Então trocam um abraço de amigos aos pés do gramado silencioso e elegante que espalhou o amor pelo futebol nesse país. Ninguém os vê, a tarde de Laranjeiras e vazia pelas circunstâncias, mas basta um amigo pra gente se sentir vivo.

Toca o telefone, Pablo diz que está na hora de ir embora, porque tem uma pelada pra jogar mais tarde. Gallotti sorri. Os dois resolvem curtir passos lentos na arquibancada das Laranjeiras, que já recebeu tanta e tanta gente. E riem.

Quando passam pelo portão cinza da Pinheiro Machado, ficam para trás um enorme escudão pintado, uma cena de cinema e a certeza do reencontro em breve. Mais jovem, Pablo vai embora mais rápido. Perto do eterno muro grená, recentemente adornado com a faixa tricolor, Gallotti espia o clube, o sonho, a paixão que alimenta todas as suas apresentações musicais com o hino – e muitas vezes a camisa – do Fluminense, sorri feliz e toma o caminho de volta para casa.

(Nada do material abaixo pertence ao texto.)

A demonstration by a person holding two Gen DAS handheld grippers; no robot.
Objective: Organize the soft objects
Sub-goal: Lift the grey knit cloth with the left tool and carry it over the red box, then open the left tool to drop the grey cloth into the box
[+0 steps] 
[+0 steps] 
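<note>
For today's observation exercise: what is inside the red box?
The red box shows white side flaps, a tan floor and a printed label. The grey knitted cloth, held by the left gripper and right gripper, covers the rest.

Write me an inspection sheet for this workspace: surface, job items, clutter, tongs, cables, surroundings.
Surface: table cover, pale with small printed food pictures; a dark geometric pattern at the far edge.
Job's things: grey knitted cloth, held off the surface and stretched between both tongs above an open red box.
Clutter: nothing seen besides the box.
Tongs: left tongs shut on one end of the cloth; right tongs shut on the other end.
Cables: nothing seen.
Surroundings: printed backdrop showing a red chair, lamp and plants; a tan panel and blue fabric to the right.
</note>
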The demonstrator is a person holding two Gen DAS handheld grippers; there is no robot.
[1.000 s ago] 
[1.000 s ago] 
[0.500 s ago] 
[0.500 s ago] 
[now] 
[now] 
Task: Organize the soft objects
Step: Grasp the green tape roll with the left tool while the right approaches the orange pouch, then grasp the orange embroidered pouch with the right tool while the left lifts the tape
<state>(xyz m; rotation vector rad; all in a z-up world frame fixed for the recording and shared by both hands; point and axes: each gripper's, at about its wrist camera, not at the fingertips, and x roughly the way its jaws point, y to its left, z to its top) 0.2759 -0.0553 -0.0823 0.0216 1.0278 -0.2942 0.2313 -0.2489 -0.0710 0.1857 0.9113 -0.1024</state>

[Ali tem Telê, tem Marcos Carneiro de Mendonça, tem Didi, Castilho, Washington e Assis. Ali tem Escurinho e Zezé Moreira. Ali tem o mundo, é o Fluminense que serve de chama para os nossos corações

Qualquer dia eles se encontram de novo, porque o samba e o Fluminense têm a vocação da eternidade.

Em memória de Eduardo Gallotti e tributo a Pablo Amaral.

A Lapa de ontem (Millôr Fernandes)

“Entre os 13 e os 20 anos vivi no centro do mundo. No Rio, capital do Brasil, que ia do belo edifício art noveau do Liceu de Artes e Ofícios (por trás ficava O Globo, um jornalzinho), onde eu estudava, ao Largo da Carioca, junto da Galeria Cruzeiro dos enormes bares Nacional e da Brahma (no enorme Hotel Avenida, dentro do qual passavam bondes) e dos cafés Nice e Belas Artes, centro da boemia musical, profissional, amadora e roubadora. Em frente, o teatro Fênix, onde, certa noite, um cantor argentino, sob luzes azuladas, me deixou encantado: Juan Daniel, pai de Daniel Filho. Em frente também, o Hotel Central, onde “paravam” políticos gaúchos, o mais famoso deles o machão-sem-medo Flores da Cunha que, com ou sem motivo, puxava seu revólver. Um pouco adiante, lá estavam o Municipal, a Câmara e o Senado, e o Palácio Monroe, que a grosseria-ciúme do “Presidente” Geisel demoliu. Por quê? Em volta, em toda parte, cinemas, cinemas, cinemas. A Cinelândia. Aí, rapazinho, convivi com alguns dos que se tornariam, ou já eram, os maiores nomes da música popular brasileira – entre eles Lamartine, Orestes e Nássara, também caricaturista genial, meu amigo até morrer. Ali eu andava, vendo as confeitarias luxuosas (ao fundo cresciam os bancos, que as substituiriam e destruiriam), os cinemas chiquérrimos (entrar sem gravata, nem pensar!), o Passeio Público – e a Lapa!”